Work instructions – Could you restate the data below word for word, without its pictures?
═══ Data below
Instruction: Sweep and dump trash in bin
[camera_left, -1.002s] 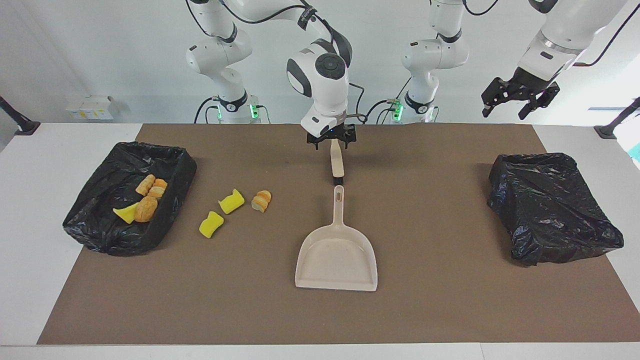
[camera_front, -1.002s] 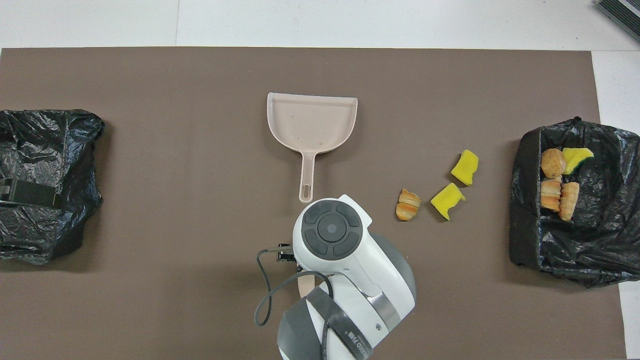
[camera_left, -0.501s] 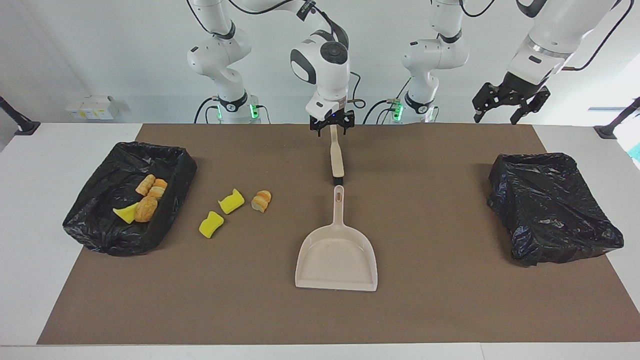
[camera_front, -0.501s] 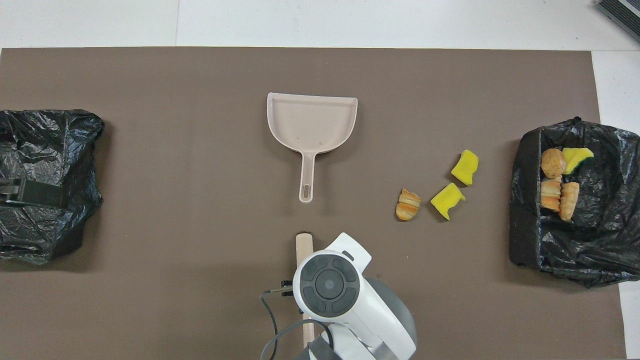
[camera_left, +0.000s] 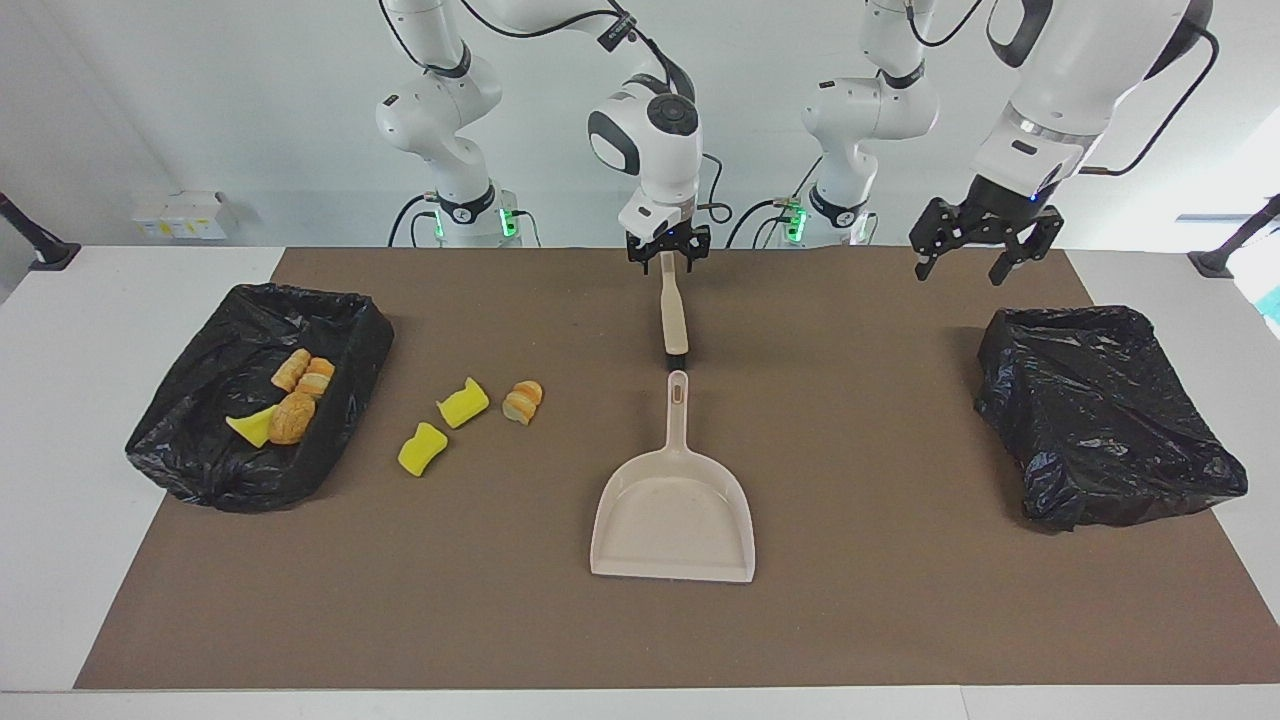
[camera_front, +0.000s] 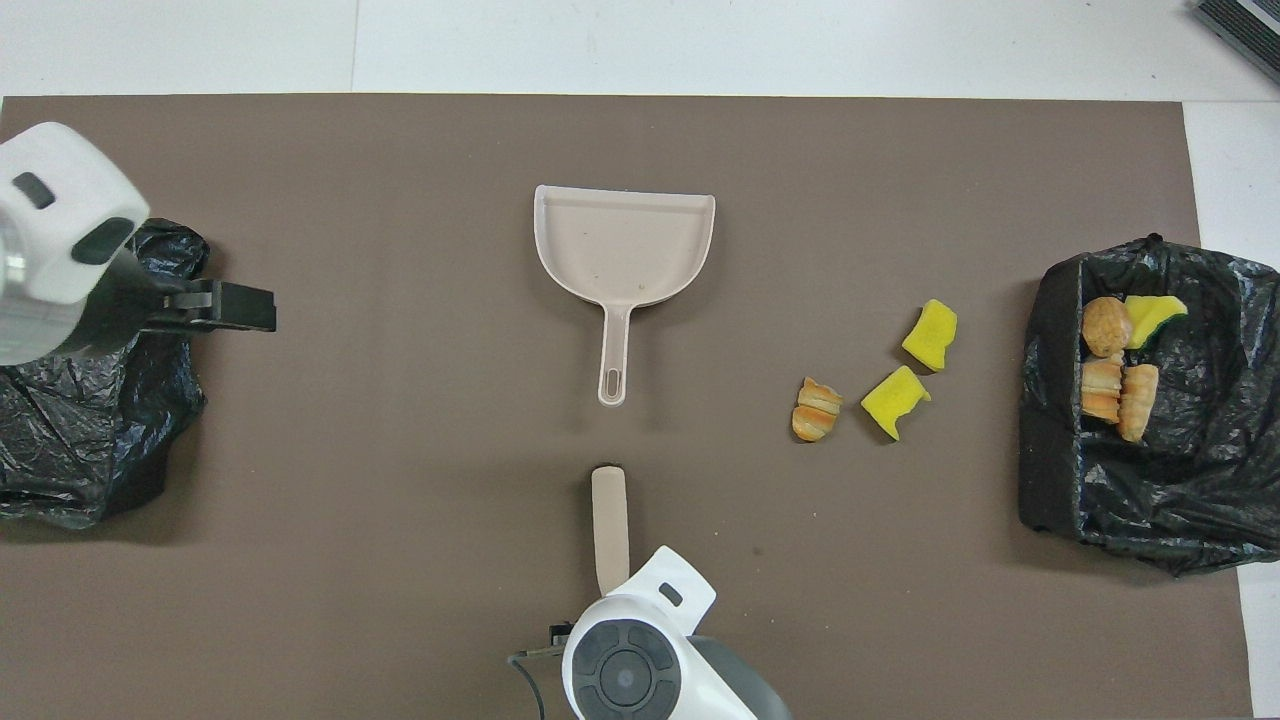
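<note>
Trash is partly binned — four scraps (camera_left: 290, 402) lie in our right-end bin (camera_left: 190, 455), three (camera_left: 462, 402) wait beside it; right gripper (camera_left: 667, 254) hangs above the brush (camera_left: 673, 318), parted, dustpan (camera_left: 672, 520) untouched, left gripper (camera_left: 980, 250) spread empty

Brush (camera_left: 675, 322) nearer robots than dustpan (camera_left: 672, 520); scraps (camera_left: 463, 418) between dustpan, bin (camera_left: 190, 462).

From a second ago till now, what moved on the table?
The right pincer pulled back toward the robots along the brush to its handle end. Whether it grips the brush cannot be told. The left pincer, open, swung in and down, now hanging by the empty bin. The dustpan, the three scraps on the mat and the filled bin stayed put.
</note>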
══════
Task response –
Instruction: Sweep and dump trash in bin
[camera_left, -1.002s] 
[camera_front, -1.002s] 
[camera_left, -0.501s] 
[camera_front, -0.501s] 
[camera_left, +0.000s] 
[camera_front, +0.000s] 
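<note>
Trash is partly binned — four scraps (camera_left: 290, 402) lie in our right-end bin (camera_left: 190, 455), three (camera_left: 462, 402) wait beside it; right gripper (camera_left: 667, 254) hangs above the brush (camera_left: 673, 318), parted, dustpan (camera_left: 672, 520) untouched, left gripper (camera_left: 980, 250) spread empty

Brush (camera_left: 675, 322) nearer robots than dustpan (camera_left: 672, 520); scraps (camera_left: 463, 418) between dustpan, bin (camera_left: 190, 462).

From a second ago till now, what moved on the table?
The right pincer pulled back toward the robots along the brush to its handle end. Whether it grips the brush cannot be told. The left pincer, open, swung in and down, now hanging by the empty bin. The dustpan, the three scraps on the mat and the filled bin stayed put.
</note>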

What was asked now has a complete answer.